In 2011, Hugh Hunt was intrigued by how Wallis managed to skip what looked like oil drums across the water.  Most of the 1940’s notes were lost in local floods in 1960, and no one had been able to duplicate Barnes Wallis’s achievement since.  After months of meticulous research, Hunt was ready to test his theories at a remote lake in Canada.  He assembled a team that included a dam engineer and contractor to build a 30’ high model of the original dam.  They poured hundreds of concrete 2’ x 2’ x 4’ blocks that interlocked like Lego blocks, overcoming numerous design, soil type and topography problems.  First they cut a deep channel from the lake then built the dam in the middle of it.  Once it was completed, the last barrier of soil separating the channel from the lake was dug out, filling the channel behind the dam. It took six intense weeks to complete.

Two weeks of field testing in the lake required Arnie Schreder, a bush pilot with thirty years of experience, to fly his two engine WWII vintage DC-4 over 200 MPH only 50 feet above the water to achieve the necessary angle and speed of entry for the barrel.  Flying that low put the plane at risk of being damaged or even broken up by the impact splash when the barrel hit the lake.  Experiments with cement filled barrels had proven that a backspin of over 700 RPM was necessary to make them skip.  In Wallis’s version, an engine had been fitted to the bomb release mechanism under the plane to achieve the necessary spin.  Hugh Hunt devised a low budget solution that required spinning up the barrel with a large commercial drill to 1,600 RPM on the ground, and then releasing it over the lake before it slowed below 700.
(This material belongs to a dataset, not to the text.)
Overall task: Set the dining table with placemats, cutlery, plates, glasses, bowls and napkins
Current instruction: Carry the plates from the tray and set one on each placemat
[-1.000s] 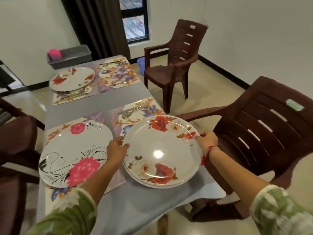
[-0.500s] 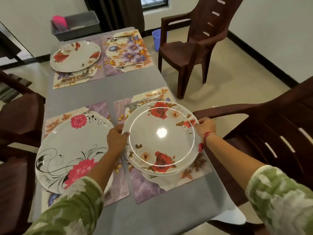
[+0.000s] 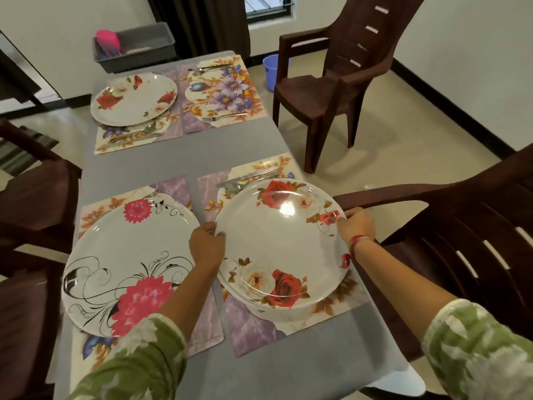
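The person holds the rose plate (image 3: pixel 284 243) with 2 hands. The left hand (image 3: pixel 206 243) grips its left rim and the right hand (image 3: pixel 356 226) grips its right rim, with fingers curled on the edge. The plate is over the near right placemat (image 3: pixel 259 333), at the corner of the table (image 3: pixel 178 163) by a brown chair (image 3: pixel 461 241).

To do this step well, the person should keep the plate flat and bring it straight down onto the middle of the mat. Its far rim looks very close to the knife (image 3: pixel 256 173) and spoon (image 3: pixel 230 186). So the plate should likely sit a little nearer to the person, or it may land on them and wobble. The left hand is just beside the pink flower plate (image 3: pixel 129 264), so it should slide away with care. The 2 hands should let go together, once the plate sits still.

Some things are hard to see. The fingers under the rim are hidden. It cannot be told if the plate already touches the mat or hangs just above it. A white edge shows below the near rim. It may be a 2nd plate or only the mat's picture. A fork (image 3: pixel 153 194) peeks out from under the pink flower plate. The grey tub (image 3: pixel 144 44) at the far end holds a pink thing (image 3: pixel 106 43), but the rest inside cannot be seen.
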`<move>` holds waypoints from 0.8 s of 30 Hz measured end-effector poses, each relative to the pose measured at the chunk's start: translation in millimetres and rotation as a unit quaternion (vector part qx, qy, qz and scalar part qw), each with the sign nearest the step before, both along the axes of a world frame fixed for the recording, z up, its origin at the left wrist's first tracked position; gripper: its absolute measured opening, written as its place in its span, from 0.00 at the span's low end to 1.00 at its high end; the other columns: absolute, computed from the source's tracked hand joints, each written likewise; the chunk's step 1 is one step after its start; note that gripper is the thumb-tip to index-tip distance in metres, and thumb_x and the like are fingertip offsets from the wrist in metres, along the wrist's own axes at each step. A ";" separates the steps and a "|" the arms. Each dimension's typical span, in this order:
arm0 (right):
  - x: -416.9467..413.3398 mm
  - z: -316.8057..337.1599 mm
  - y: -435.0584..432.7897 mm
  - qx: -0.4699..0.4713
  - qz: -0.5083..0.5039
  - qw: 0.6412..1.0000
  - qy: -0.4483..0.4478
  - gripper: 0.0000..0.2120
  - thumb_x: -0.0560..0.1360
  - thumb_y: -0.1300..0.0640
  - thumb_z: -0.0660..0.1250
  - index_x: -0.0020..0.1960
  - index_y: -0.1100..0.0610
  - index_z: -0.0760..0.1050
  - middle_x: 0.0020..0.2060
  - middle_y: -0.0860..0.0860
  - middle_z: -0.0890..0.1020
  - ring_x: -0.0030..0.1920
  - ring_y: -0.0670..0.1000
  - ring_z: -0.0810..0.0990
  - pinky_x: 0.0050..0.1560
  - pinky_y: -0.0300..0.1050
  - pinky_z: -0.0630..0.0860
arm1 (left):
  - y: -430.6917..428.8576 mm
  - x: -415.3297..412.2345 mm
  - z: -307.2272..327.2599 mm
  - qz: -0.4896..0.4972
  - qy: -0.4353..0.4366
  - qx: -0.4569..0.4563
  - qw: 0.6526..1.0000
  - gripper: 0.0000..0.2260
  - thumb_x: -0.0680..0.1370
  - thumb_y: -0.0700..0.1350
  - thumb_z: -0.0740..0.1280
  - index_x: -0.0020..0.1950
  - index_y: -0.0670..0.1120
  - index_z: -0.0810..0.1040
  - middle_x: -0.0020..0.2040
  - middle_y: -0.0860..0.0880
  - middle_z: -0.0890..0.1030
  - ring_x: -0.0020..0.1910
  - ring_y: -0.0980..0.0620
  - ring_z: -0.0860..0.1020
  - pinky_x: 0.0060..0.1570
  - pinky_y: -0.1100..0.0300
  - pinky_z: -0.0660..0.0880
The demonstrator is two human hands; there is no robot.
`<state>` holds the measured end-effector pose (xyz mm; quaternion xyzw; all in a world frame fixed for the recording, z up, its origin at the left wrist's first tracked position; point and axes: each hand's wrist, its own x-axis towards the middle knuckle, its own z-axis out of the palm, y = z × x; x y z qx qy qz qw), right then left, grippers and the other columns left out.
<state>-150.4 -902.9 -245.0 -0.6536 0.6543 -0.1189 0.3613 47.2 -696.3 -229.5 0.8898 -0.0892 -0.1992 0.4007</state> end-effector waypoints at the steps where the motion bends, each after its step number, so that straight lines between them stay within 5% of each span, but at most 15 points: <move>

At the last minute, tests proved their commercial drop mechanism designed for forest fire fighting was inadequate for the task, putting the barrel into the water at an angle, instead of the perfect parallel it required.  Two days before the crucial final drop, Hunt rented a local machine shop to alter the arms on the mount, personally cutting and welding into the night.  The day before the critical drop, Jim Bellevance, the dam contractor, stopped the leaks and finished the dam.  As each difficult hurdle was cleared, the team celebrated with shouts and hugs all around.
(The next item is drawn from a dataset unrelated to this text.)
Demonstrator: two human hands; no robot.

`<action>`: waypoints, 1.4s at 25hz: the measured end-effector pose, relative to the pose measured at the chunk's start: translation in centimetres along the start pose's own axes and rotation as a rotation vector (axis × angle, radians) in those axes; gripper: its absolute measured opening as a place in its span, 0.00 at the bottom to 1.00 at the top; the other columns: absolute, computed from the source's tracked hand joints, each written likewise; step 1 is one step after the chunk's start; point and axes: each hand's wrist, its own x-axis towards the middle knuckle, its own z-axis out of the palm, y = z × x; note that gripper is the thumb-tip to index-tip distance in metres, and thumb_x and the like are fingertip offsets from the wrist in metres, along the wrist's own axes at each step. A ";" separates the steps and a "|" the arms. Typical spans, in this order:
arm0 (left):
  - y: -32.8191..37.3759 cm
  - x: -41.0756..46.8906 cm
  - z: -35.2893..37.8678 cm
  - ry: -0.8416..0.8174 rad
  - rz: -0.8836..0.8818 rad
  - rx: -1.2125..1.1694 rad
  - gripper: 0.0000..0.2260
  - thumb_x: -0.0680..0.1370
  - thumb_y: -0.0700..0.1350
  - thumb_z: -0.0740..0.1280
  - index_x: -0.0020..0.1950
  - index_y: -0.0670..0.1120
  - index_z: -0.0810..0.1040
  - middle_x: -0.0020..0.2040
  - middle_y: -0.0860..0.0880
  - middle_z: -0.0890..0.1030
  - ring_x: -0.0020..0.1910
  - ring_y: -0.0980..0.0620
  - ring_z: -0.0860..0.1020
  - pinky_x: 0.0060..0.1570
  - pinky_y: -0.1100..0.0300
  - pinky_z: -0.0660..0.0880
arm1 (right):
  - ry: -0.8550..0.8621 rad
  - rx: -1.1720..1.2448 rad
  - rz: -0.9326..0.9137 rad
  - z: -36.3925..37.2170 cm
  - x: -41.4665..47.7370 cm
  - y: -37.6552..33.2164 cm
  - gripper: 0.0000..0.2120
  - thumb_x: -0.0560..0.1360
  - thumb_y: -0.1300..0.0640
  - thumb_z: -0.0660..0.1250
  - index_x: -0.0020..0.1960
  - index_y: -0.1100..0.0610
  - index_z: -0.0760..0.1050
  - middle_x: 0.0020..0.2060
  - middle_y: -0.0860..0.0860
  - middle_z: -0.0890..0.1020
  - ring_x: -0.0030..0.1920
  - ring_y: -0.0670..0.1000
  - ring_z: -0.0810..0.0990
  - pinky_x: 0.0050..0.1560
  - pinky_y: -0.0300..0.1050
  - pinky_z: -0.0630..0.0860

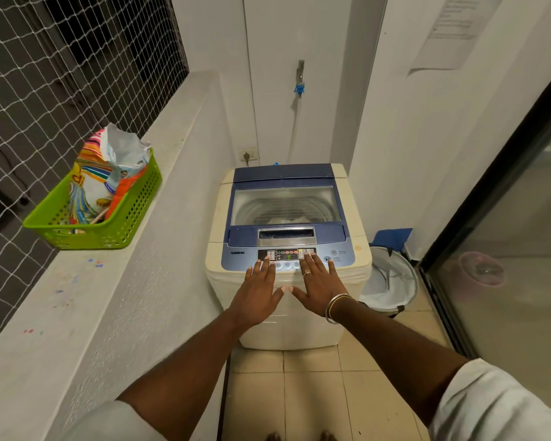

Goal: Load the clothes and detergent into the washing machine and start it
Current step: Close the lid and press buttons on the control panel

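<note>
— Here, where is the washing machine (287, 281)?
— On the tiled floor against the wall, lid (285, 205) closed, pale fabric visible through its window.
— And the hands?
— The left hand (256, 292) and right hand (320, 286) lie flat side by side on the front edge. The fingers (264, 268) are straight and apart, holding nothing, with their tips at the control panel (287, 253).
— The detergent?
— The detergent bag (109, 173) stands open in a green basket (121, 230) on the ledge (109, 297) to the left, well apart from the machine.
</note>
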 end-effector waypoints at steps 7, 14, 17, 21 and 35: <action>-0.4 0.2 -0.2 -0.011 -0.011 0.002 0.32 0.84 0.61 0.50 0.82 0.45 0.49 0.83 0.44 0.48 0.82 0.44 0.47 0.78 0.49 0.43 | -0.008 -0.007 0.000 -0.1 0.5 -0.5 0.40 0.78 0.31 0.43 0.81 0.56 0.46 0.80 0.54 0.48 0.80 0.56 0.44 0.76 0.65 0.46; -0.6 0.5 0.0 -0.017 -0.022 -0.001 0.32 0.83 0.62 0.49 0.82 0.45 0.49 0.83 0.45 0.48 0.82 0.44 0.47 0.78 0.49 0.43 | -0.005 0.000 0.007 0.0 0.9 -0.7 0.40 0.78 0.31 0.44 0.81 0.55 0.46 0.80 0.53 0.48 0.80 0.56 0.44 0.77 0.65 0.45; -0.6 0.6 0.1 -0.022 -0.028 0.012 0.33 0.83 0.62 0.48 0.82 0.46 0.48 0.83 0.45 0.48 0.82 0.44 0.47 0.78 0.49 0.43 | -0.006 -0.002 0.005 -0.1 1.0 -0.7 0.39 0.78 0.31 0.43 0.81 0.55 0.46 0.80 0.53 0.47 0.80 0.56 0.44 0.77 0.64 0.44; -0.5 0.5 -0.1 -0.023 -0.027 0.007 0.36 0.80 0.66 0.42 0.82 0.46 0.49 0.83 0.45 0.48 0.82 0.44 0.48 0.78 0.50 0.43 | 0.002 -0.006 -0.011 -0.3 0.9 -0.7 0.38 0.79 0.32 0.45 0.81 0.54 0.47 0.80 0.52 0.48 0.80 0.56 0.44 0.77 0.65 0.45; -0.9 1.2 0.9 -0.032 -0.025 0.002 0.33 0.83 0.62 0.49 0.82 0.45 0.49 0.83 0.45 0.48 0.82 0.44 0.47 0.78 0.49 0.43 | -0.027 0.054 -0.034 0.5 1.2 -1.1 0.36 0.80 0.34 0.45 0.80 0.56 0.52 0.80 0.53 0.51 0.80 0.55 0.50 0.77 0.61 0.49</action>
On the day of the final test, explosives were lowered into the water adjacent to the dam. The Canadian government’s toleration of this motley team of scientists, flyers and builders did not extend to letting them fly over sovereign territory with live bombs.  Hugh Hunt’s promise to Arnie Schreder was that if he could manage to skip the 300 pound barrel five times down the lake, into the channel and against the dam, Hunt would detonate the charge beneath it.  The crew pulled back to a safe distance and tensely watched the dénouement of a year’s planning and effort.  Arnie flew tight on the right line and low.  The barrel released perfectly and bounced hard five times and into the top of the dam.  When the dam blew, Hunt danced like a child, hugged one of his engineers and pumped his fist into the air.  No one watching could see scientists as detached and undemonstrative.

I was reminded of my 3 year old granddaughter, Gianna.  She will spend a half hour painstakingly building a Lego structure with windows, towers, bridges, cars, stairs and doors. Her intense focus is a marvel.  When it is finally finished to her satisfaction, she will look at us and her creation with great satisfaction, then delight in smashing it to oblivion.  Absolute delight.  Exultation.  The joy of simply being human.

Fair is what we see, Fairer what we have perceived, Fairest what is still in veil.

Blessed Nicolas Steno.  Father of modern geology with significant contributions to anatomy and paleontology as well.  Danish Bishop. Born January 11, 1638. Beatified by Pope John Paul II in 1988.